A Hierarchical Neural Autoencoder for Paragraphs and Documents
Idea
This work attempts to use a neural autoencoder to build hierarchical paragraph representations using sentence embeddings and decode the latent representation back into the original paragraph. This is an LSTM based model and different levels of LSTM are used to encode compositionality of token-to-token and sentence-to-sentence relations.
Method
- 3 different autoencoder models are experimented with. The first is a simple version that treats all the document tokens as a single sequences, just like a Seq2Seq model. The second is a hierarchical autoencoder and the third a hierarchical autoencoder with an attention mechanism.
- The construction of a hierarchical autoencoder is simple. We assume that we have word embeddings per token. The final hidden state obtained after operating an LSTM over a sequence of tokens in a sentence is assumed to be the sentence embedding. Similarly, the hidden state obtained after operating an LSTM over a sequence of sentence embeddings is the paragraph embedding. The decoding is done in a similar manner. First the sentences embeddings are obtained by unrolling the paragraph vectors, and then word vectors are obtained by unrolling sentence embeddings.

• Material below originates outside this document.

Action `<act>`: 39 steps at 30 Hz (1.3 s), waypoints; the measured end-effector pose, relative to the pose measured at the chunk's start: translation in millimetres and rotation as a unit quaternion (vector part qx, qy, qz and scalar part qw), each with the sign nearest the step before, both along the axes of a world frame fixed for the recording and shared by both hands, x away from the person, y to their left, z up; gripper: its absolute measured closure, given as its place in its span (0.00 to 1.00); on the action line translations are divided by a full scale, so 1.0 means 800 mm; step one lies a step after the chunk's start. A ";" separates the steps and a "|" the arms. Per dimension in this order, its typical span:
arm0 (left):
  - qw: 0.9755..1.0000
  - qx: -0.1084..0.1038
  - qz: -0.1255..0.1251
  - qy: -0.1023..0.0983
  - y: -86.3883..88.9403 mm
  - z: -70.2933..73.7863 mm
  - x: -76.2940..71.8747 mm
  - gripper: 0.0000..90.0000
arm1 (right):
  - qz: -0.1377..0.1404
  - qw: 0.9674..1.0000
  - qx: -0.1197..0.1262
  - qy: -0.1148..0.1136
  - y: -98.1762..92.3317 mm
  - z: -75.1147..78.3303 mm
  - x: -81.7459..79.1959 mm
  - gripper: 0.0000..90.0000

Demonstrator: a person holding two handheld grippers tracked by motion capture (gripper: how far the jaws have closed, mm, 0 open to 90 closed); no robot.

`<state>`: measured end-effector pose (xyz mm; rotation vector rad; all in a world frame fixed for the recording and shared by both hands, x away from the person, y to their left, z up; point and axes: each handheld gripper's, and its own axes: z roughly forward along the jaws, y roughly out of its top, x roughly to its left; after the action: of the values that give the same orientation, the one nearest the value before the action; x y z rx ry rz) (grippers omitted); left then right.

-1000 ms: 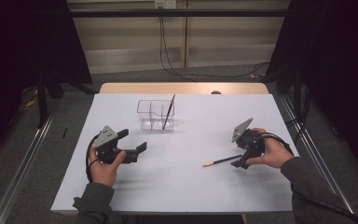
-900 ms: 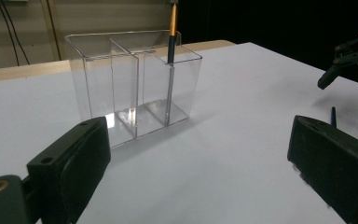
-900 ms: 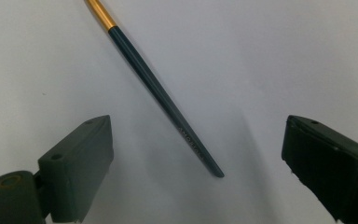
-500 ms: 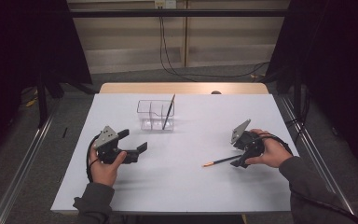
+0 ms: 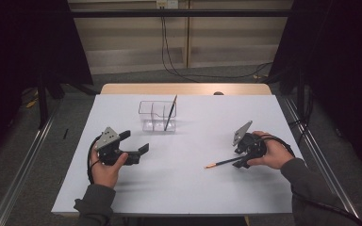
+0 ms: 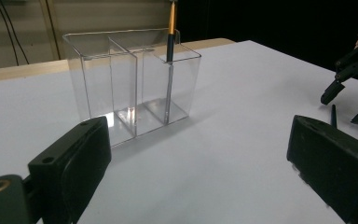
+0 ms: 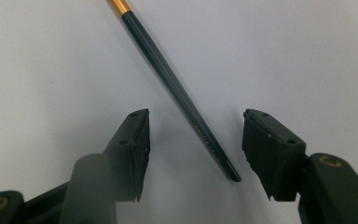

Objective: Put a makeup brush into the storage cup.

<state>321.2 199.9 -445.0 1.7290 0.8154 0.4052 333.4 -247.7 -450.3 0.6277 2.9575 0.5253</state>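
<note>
Right gripper (image 5: 239, 159): jaws closing in around the pencil (image 5: 222, 163) lying on the counter (image 5: 193, 188), pads not yet touching.
Left gripper (image 5: 136, 149): jaws released, empty.

The right gripper (image 5: 242, 157) shows the one change: its jaws have just been closing and now stand about half as wide as they did a second ago. In the right gripper view the dark pencil (image 7: 177, 91) lies on the white table (image 7: 51, 46) between the two jaws, its dark end nearer the right-hand pad (image 7: 265, 149). Neither pad touches the pencil; a gap remains on both sides. In the high view the pencil (image 5: 224, 163) lies flat, gold end pointing away from the gripper.
</note>
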 end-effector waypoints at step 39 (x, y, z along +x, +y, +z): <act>1.000 0.007 0.003 0.000 0.000 0.001 -0.001 0.07 | -0.011 0.999 -0.021 0.037 0.013 0.000 -0.001 0.88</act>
<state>320.5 200.0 -444.2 1.7395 0.8185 0.4158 332.4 -237.2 -450.0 0.6905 3.0186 0.4452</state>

- End of document $e_D$ and end of sentence $e_S$ tokens are treated as word embeddings, to signify the end of a sequence.

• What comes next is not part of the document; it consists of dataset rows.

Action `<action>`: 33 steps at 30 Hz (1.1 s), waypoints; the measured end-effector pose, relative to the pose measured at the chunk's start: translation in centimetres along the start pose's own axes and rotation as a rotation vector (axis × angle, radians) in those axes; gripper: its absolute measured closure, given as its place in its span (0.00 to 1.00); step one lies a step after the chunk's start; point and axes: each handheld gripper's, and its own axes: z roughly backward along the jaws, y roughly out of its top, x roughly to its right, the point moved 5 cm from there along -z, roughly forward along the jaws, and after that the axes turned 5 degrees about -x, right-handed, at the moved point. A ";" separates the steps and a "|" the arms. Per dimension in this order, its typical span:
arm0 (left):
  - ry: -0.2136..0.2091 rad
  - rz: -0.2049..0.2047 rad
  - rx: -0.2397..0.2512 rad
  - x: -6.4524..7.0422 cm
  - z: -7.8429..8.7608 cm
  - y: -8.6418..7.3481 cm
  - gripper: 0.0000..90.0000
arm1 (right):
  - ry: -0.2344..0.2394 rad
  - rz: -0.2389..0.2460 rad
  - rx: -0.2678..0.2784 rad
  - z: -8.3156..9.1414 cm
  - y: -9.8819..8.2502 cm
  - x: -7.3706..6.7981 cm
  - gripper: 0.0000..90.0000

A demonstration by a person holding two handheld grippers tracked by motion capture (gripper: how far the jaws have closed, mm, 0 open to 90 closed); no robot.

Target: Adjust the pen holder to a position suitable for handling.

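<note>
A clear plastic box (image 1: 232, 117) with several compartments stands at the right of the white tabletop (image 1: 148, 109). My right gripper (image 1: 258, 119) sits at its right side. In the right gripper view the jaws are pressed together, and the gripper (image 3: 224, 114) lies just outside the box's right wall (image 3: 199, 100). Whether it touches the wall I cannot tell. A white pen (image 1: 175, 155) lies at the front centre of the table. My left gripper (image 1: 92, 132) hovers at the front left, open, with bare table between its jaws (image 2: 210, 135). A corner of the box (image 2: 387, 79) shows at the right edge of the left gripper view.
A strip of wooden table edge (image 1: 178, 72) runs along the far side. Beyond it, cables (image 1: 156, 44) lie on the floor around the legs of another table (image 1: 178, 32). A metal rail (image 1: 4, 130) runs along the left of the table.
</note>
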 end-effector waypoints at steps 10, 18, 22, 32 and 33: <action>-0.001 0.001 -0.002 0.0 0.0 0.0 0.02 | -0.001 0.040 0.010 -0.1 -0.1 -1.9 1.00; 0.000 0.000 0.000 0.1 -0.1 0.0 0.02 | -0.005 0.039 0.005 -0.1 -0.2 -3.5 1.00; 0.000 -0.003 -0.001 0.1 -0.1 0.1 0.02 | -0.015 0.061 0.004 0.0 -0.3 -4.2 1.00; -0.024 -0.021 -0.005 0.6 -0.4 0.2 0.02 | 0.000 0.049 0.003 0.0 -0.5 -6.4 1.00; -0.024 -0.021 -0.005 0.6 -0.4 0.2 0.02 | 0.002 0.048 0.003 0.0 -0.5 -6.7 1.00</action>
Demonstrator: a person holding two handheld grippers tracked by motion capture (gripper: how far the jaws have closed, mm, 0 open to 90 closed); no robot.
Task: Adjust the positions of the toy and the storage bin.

- Sequences are predicted using a softmax function, over the space of the vocabulary.
- Attention is computed by allowing, at each decoder step, to peek at every hidden state generated during the encoding phase. Each input sentence is characterized by a strength indicator $v_i$, which is a weighted combination of the hidden state at the last decoder step, and the encoder hidden state of sentence $i$. $v_i$ is normalized to create the attention weight $a_i$ of sentence $i$. The attention vector is the weighted sum of $a_i$ and the encoder hidden state of each source sentence $i$.
- This attention vector $m_t$ is added as another parameter to the decoder LSTM, in addition to current input $e^s_t$ and previous hidden state of the decoder $h^s_{t-1} (dec)$.
- Training done using stochastic gradient descent with mini-batches.
- Model tested on a hotel reviews corpus and Wikipedia, using the ROUGE and BLEU metrics.
- 1000 dimensional word embeddings used with LSTMs of size 1000. 4 layers of encoding and decoding LSTMs are used.
- Input documents are reversed, similar to the original Seq2Seq paper.
- At most 1.5 times the number of input words are allowed to be generated by the decoder. Unclear how this is controlled.
- ROUGE and BLEU metrics don’t evaluate coherence, so a custom grid evaluation metric is used. It measures the degree of preservation of the text order.
Observations
- Unclear whether a softmax to predict an end-of-sentence token or a binary classifier to predict end-of-sentence is actually used in the model.
- As expected, Hierarchical + Attention > Hierarchical > Vanilla Seq2Seq, in terms of evaluation metrics.
- Also as expected, performance is better on the hotel reviews corpus, because the format is more consistent.